Viele Rezepte haben ihre Wurzeln in ihrer Kindheit, andere wiederum sind im Lauf des Lebens und auf Reisen dazugekommen, das erfährt man aus den persönlichen Anmerkungen Chardins, die die Rezepte buchstäblich einrahmen. Trotzdem ist dies kein buntes Durcheinander; mit leichter, klarer Handschrift führt sie alles stimmig zusammen.

Ein Buch voller Licht

So viel äußere Pracht, so viel Schönheit, da fragt man sich automatisch, ob hier nur für die Galerie gekocht wird. Mein Test hat ein klares Resultat geliefert: Es war die reine Freude. Jahreszeitlich bedingt gab es vor allem sommerliche Salatvariationen, die Pauline Chardin gerne nur mit Olivenöl und Knoblauch anmacht.

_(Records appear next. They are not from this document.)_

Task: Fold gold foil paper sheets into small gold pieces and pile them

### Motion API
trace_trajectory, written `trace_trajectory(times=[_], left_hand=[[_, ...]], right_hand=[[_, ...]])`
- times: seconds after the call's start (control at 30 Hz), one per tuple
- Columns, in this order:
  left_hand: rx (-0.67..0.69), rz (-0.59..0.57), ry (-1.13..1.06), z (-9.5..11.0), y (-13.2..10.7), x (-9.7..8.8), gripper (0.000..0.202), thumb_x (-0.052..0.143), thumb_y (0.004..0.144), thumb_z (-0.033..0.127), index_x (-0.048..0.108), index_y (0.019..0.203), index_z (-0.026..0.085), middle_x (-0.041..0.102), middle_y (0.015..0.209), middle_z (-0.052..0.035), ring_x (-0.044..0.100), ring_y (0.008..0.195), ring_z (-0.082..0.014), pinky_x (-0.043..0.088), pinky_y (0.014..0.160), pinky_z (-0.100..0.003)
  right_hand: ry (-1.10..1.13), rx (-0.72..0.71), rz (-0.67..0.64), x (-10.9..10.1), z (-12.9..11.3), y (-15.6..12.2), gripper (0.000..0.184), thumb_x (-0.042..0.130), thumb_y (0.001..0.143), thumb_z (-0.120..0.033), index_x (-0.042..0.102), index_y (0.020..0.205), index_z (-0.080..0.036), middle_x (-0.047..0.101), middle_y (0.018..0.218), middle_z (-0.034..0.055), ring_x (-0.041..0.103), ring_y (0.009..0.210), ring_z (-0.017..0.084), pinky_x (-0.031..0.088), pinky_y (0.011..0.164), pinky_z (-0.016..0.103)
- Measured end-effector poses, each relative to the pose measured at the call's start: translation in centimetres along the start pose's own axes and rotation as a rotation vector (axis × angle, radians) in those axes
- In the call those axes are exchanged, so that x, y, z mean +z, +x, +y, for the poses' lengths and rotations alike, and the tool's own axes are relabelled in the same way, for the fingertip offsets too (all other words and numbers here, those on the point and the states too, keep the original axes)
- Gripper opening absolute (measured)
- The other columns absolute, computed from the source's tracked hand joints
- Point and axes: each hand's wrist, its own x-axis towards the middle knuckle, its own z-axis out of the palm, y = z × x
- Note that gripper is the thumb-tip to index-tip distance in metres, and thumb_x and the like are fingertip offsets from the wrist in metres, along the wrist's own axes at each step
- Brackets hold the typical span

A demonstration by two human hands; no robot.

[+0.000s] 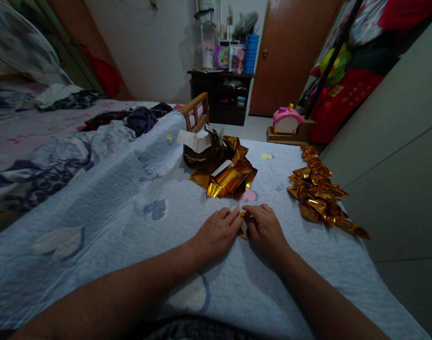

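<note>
Low over the blue quilted bedspread (131, 226), my two hands meet around a small piece of gold foil paper (242, 233). My left hand (217, 231) presses on its left side, fingers together and bent. From the right, my right hand (265, 229) pinches its upper edge with thumb and forefinger. Much of the piece is hidden under the fingers. Just beyond lies a loose stack of gold foil sheets (233, 179), some curled with pale backs showing. Folded gold foil pieces (317, 191) lie in a heap at the right edge of the bed.
A wooden bed rail (196, 112) stands behind the foil stack. Rumpled clothes (141, 120) cover the left side. Past the bed's far end are a dark cabinet (219, 97), a pink-and-white toy case (286, 121) and a brown door (290, 52). A pale panel (396, 156) borders the right.
</note>
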Motion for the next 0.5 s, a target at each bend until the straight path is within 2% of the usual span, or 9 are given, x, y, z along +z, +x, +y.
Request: trace_trajectory(times=[0.07,0.2,0.37,0.43,0.5], left_hand=[[0.004,0.006,0.000,-0.01,0.00,0.03,0.023,0.048,0.101,0.017,0.057,0.122,0.012,0.062,0.128,-0.0114,0.054,0.103,-0.0246,0.054,0.091,-0.039],[0.017,0.001,0.011,0.02,0.03,0.07,0.022,0.047,0.101,0.016,0.057,0.121,0.013,0.062,0.127,-0.0117,0.054,0.101,-0.0246,0.053,0.091,-0.039],[-0.081,0.038,-0.079,0.10,0.01,0.16,0.031,0.043,0.103,0.016,0.047,0.134,0.014,0.066,0.109,-0.0084,0.057,0.095,-0.0225,0.054,0.079,-0.033],[-0.066,0.052,-0.064,-0.02,-0.02,0.41,0.035,0.043,0.102,0.014,0.046,0.136,0.014,0.067,0.113,-0.0098,0.058,0.098,-0.0230,0.054,0.081,-0.034],[-0.013,0.062,-0.016,-0.23,-0.07,0.75,0.035,0.044,0.101,0.013,0.048,0.135,0.013,0.065,0.124,-0.0128,0.058,0.104,-0.0247,0.054,0.088,-0.038]], right_hand=[[0.014,0.023,0.027,0.04,0.10,-0.07,0.042,0.047,0.077,0.000,0.067,0.111,-0.015,0.073,0.096,0.0091,0.055,0.090,0.025,0.044,0.086,0.040],[0.024,0.026,0.011,-0.04,0.18,-0.03,0.035,0.047,0.077,-0.001,0.067,0.102,-0.016,0.073,0.094,0.0092,0.056,0.088,0.025,0.044,0.084,0.039],[0.032,0.016,0.015,-0.13,0.27,0.02,0.038,0.046,0.077,0.000,0.066,0.105,-0.016,0.073,0.095,0.0093,0.056,0.089,0.025,0.045,0.085,0.039],[0.031,0.014,0.017,-0.13,0.31,0.00,0.039,0.046,0.076,0.000,0.067,0.105,-0.016,0.073,0.096,0.0091,0.056,0.089,0.025,0.045,0.085,0.039],[0.031,0.008,0.022,-0.16,0.29,-0.01,0.039,0.046,0.077,0.000,0.066,0.106,-0.016,0.073,0.095,0.0091,0.056,0.089,0.025,0.046,0.085,0.039]])
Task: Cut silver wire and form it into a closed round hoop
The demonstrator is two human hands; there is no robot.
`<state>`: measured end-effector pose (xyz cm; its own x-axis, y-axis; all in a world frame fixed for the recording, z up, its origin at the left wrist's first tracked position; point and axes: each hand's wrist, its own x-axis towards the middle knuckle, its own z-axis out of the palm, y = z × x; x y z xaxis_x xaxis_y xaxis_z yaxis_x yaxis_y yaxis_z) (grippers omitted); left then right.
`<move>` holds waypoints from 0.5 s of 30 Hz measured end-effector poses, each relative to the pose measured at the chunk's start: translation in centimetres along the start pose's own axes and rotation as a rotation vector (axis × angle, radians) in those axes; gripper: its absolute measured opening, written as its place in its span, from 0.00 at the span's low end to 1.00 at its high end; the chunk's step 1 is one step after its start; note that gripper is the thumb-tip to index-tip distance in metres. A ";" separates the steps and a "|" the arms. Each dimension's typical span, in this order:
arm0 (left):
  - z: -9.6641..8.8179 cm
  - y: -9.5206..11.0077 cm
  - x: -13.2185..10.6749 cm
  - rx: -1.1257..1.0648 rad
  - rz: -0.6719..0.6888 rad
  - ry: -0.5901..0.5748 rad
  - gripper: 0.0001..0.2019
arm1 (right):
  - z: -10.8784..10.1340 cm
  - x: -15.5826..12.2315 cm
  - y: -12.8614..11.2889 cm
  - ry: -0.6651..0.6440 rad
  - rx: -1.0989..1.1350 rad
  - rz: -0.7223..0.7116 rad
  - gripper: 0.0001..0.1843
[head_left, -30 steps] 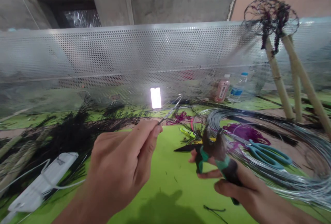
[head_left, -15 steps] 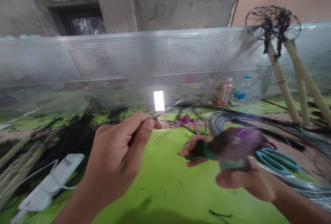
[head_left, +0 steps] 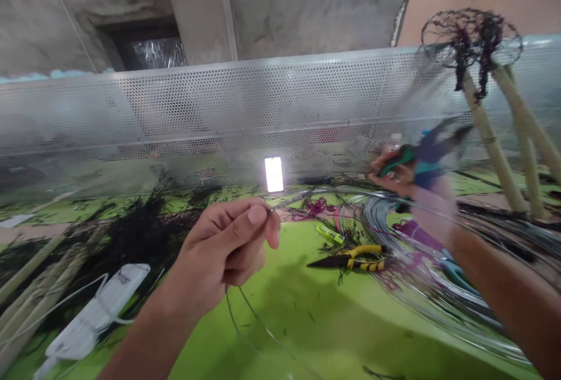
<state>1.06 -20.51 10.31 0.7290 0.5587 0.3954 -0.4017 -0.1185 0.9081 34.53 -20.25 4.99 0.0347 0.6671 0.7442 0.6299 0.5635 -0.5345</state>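
Note:
My left hand (head_left: 232, 239) is closed in a pinch, with a small dark tip just showing at the fingertips. Thin wires (head_left: 256, 314) hang out below the same hand and seem to be held in it. Off to the right, my right hand (head_left: 421, 193), smeared by motion, is wrapped round a green-handled plier-like tool (head_left: 432, 149). Its two dark jaws look spread and point up and right; their exact kind is blurred. Between the hands, yellow-and-black long-nose pliers (head_left: 350, 258) lie on the green tabletop (head_left: 302, 327).
A large wire coil (head_left: 381, 222) spreads along the right, near blue-handled scissors (head_left: 458, 275). A lit phone (head_left: 274, 174) stands by the perforated metal screen (head_left: 245, 105). Black netting (head_left: 135, 234) and a white power strip (head_left: 99, 313) lie left. Wooden poles (head_left: 493, 140) rise at right.
My right hand has swung up and right with the green-handled tool, uncovering the yellow-and-black pliers. My left hand has shifted slightly right and down; the wires now hang below it.

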 end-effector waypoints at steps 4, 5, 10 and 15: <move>1.1 -1.9 0.5 -0.198 -0.085 -0.055 0.15 | 3.9 -1.6 -2.3 -0.081 0.045 0.029 0.18; 1.3 -2.2 0.5 -0.217 -0.101 -0.041 0.15 | 4.7 -2.0 -3.2 -0.117 0.043 0.013 0.20; 2.0 -3.0 0.6 -0.192 -0.088 0.002 0.15 | 7.0 -3.6 -6.3 -0.194 0.003 -0.189 0.25; 2.0 -3.6 0.4 -0.128 -0.016 0.010 0.14 | 7.2 -4.1 -6.5 -0.132 -0.012 -0.170 0.23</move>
<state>3.95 -21.47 7.46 0.7305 0.5681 0.3789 -0.4581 -0.0037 0.8889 24.72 -23.09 2.54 -0.1746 0.6215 0.7637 0.6269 0.6683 -0.4005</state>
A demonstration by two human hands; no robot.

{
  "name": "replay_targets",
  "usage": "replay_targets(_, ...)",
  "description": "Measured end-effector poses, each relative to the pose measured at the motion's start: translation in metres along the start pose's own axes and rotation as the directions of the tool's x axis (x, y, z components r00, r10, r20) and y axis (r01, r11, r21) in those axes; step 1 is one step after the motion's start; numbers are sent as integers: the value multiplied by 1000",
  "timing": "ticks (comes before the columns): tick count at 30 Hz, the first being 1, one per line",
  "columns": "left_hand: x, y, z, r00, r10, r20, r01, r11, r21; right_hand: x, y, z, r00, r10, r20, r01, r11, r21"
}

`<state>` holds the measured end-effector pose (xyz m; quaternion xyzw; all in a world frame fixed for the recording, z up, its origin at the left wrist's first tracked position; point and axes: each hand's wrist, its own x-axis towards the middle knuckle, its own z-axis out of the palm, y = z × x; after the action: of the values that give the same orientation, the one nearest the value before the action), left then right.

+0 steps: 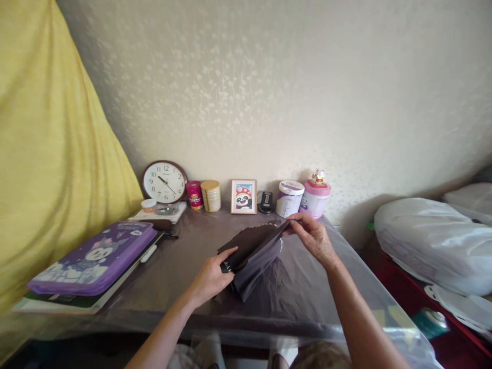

Damit hat sie mich nicht restlos überzeugt – ich bleibe dabei: Selbst das beste Olivenöl kann manchmal einen Spritzer Säure vertragen, und frischen Knoblauch setze ich lieber sparsamer ein. Dies ist aber eine ganz persönliche Vorliebe – die Gerichte, wie Pauline Chardin sie vorschlägt, waren allesamt erlesen und vorzüglich, ich wäre jederzeit gern Gast an ihrem Tisch.

Pauline Chardin:

„Eine Mahlzeit aus ein paar guten Grundnahrungsmitteln zu zaubern, ist für mich eine romantischere Vorstellung, als sich aus einer übervollen Vorratskammer zu bedienen. Essen als genussvolle Form der Lebenserhaltung – darauf kommt es mir an.“

Apropos Gast an ihrem Tisch: daraus wird wohl nichts. Sie bedient nicht das beliebte Landleben-Klischee der langen Tafel im Obstgarten, um die alle Generationen, Familie und Wahlverwandtschaft stets fröhlich versammelt sind. Sie gibt freimütig zu, dass sie meist für zwei Personen koche. Auch das zeigt mir noch einmal, dass Chardin trotz – bzw. unter – der wunderschönen Oberfläche etwas „Echtes“, Persönliches zeigt.

Kann man Sonne essen? Ja, man kann. Eine elegante Auswahl köstlicher Rezepte, kreativ und inspirierend, eine Reise durch die Jahreszeiten, rund ums Mittelmeer und weit darüber hinaus. Pauline Chardin ist Autodidaktin, das spürt man, im besten Sinne. Ihr Blick ist subjektiv, ihre Herangehensweise sehr persönlich, aber mit leichter, sicherer Feder fügt sie zugleich alles zu einem stimmigen Ganzen. Ein Fest für Auge und Gaumen.